While her business acumen as an importer and designer won her fortune, it is Flagg’s rich history and feisty personality that won her legion fans. Born into a well-to-do family in Romania and educated in fashion design at a school in Vienna, Flagg left her schooling when the Nazis invaded Austria, to work on a Dutch farm. Presumed to be safe from the war, the German invasion of Holland surprised many and forced Flagg into hiding, where she joined the Dutch Underground. The nineteen-year-old spoke such fluent German (as well as six other languages) she capably survived the Holocaust by assuming the identity of a deceased woman and hiding in plain sight.

“My experiences in Holland did not change me as a human being. I was born the way I am today.… It was what it was, though, and I could not let it get me down,” Flagg explains to C&W of her experiences. “I just had to pick myself back up again.”

That tirelessness served her well. Once the war ended, Flagg made her way to New York City and later Los Angeles in 1948, working as a seamstress for 35 cents an hour, and carefully honing her business chops.

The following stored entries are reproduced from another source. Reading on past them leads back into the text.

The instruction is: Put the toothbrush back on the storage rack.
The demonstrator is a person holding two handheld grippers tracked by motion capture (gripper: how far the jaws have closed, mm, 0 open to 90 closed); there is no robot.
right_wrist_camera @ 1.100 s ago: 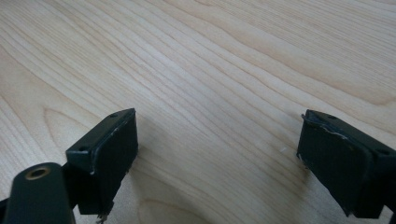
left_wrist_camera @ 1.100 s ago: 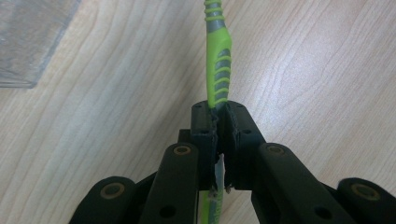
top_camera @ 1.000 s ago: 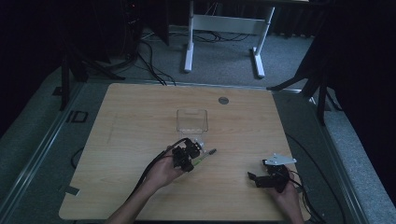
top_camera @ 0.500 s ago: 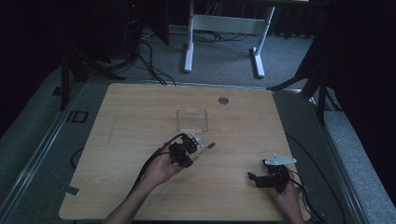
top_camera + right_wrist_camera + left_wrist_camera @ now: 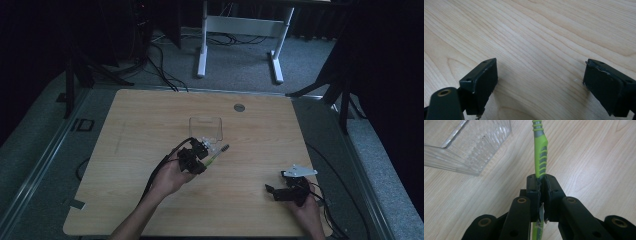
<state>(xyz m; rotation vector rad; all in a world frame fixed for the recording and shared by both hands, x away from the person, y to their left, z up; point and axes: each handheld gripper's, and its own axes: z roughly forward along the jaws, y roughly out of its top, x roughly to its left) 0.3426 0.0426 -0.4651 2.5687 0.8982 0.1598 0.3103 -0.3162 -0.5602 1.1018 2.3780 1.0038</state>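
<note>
My left gripper (image 5: 196, 156) (image 5: 542, 185) is shut on a green and grey toothbrush (image 5: 540, 157) (image 5: 216, 153), whose handle sticks out beyond the jaws, above the wood. A clear plastic box (image 5: 205, 127) (image 5: 466, 143) stands just beyond and to the left of the toothbrush in the left gripper view. My right gripper (image 5: 274, 191) (image 5: 540, 85) rests low over bare wood near the table's front right, jaws wide open with nothing between them.
The wooden table (image 5: 150, 115) has a round grey cable port (image 5: 239, 107) near its far edge. White desk legs (image 5: 202, 50) and cables lie on the grey floor beyond. Dark stands flank the table.
My left gripper has carried the toothbrush a little forward, toward the clear box. The right gripper has stayed in place.
</note>
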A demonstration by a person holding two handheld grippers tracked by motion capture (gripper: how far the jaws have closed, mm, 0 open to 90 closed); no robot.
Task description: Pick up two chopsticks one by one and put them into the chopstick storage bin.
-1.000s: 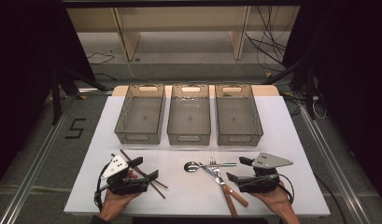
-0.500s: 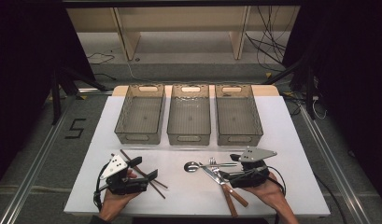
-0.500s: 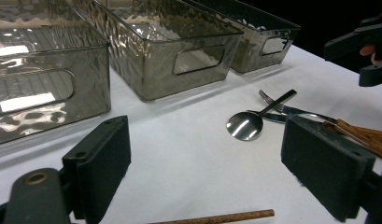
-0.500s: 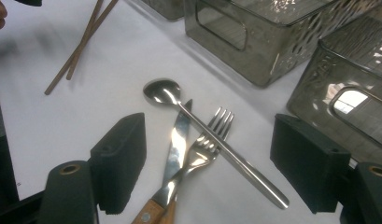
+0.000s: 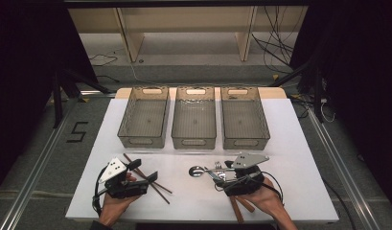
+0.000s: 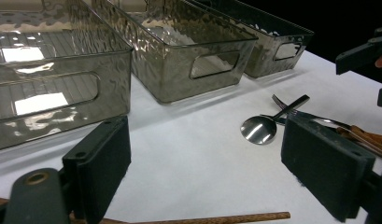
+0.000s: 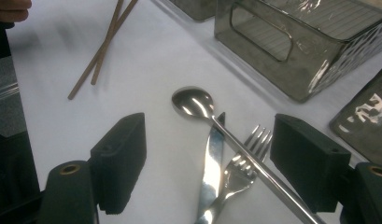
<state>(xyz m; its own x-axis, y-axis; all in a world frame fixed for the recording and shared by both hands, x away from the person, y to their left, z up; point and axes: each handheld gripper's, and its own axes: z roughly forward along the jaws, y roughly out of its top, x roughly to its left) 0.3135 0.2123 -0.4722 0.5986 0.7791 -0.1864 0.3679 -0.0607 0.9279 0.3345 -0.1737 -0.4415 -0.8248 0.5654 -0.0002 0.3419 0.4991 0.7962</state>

Flagg finagled her way into ever-higher salaries by working her way through every aspect of the garment industry. She moved from the seamstress position to costume designer, amid sundry other retail and design jobs, then headed to LA for work in the garment district where she hit her stride.  As only the most talented sharks know how, she kept her head on a swivel while moving up the industry ladder, all while squirreling away savings to start business on her own. By 1956, she was ready.

Flagg saw innovation before others did and pounced, thanks in part to her working knowledge of the nooks and crannies involved in business from the ground up.  Her knowledge of seven languages was a boon during European trade shows, and those connections combined with a keen eye served her well in honing the latest design technology into Middle American fantasy. She was better than smart; she was ingenious. Double-knit woolens, early pantsuits, the first polyester to hit the American streets; Edith Flagg perceived what American women needed before they needed it, and, in turn, the dead presidents just rolled in.

At 93, Flagg remains insouciantly feisty and incomparably confident. She explains her business savvy with impeccable self-assurance.  “You have to be in the right place at the right time,” Flagg told Cake & Whiskey. “Never think you are anything less than the best at your trade. [If] you believe in yourself, so will others.”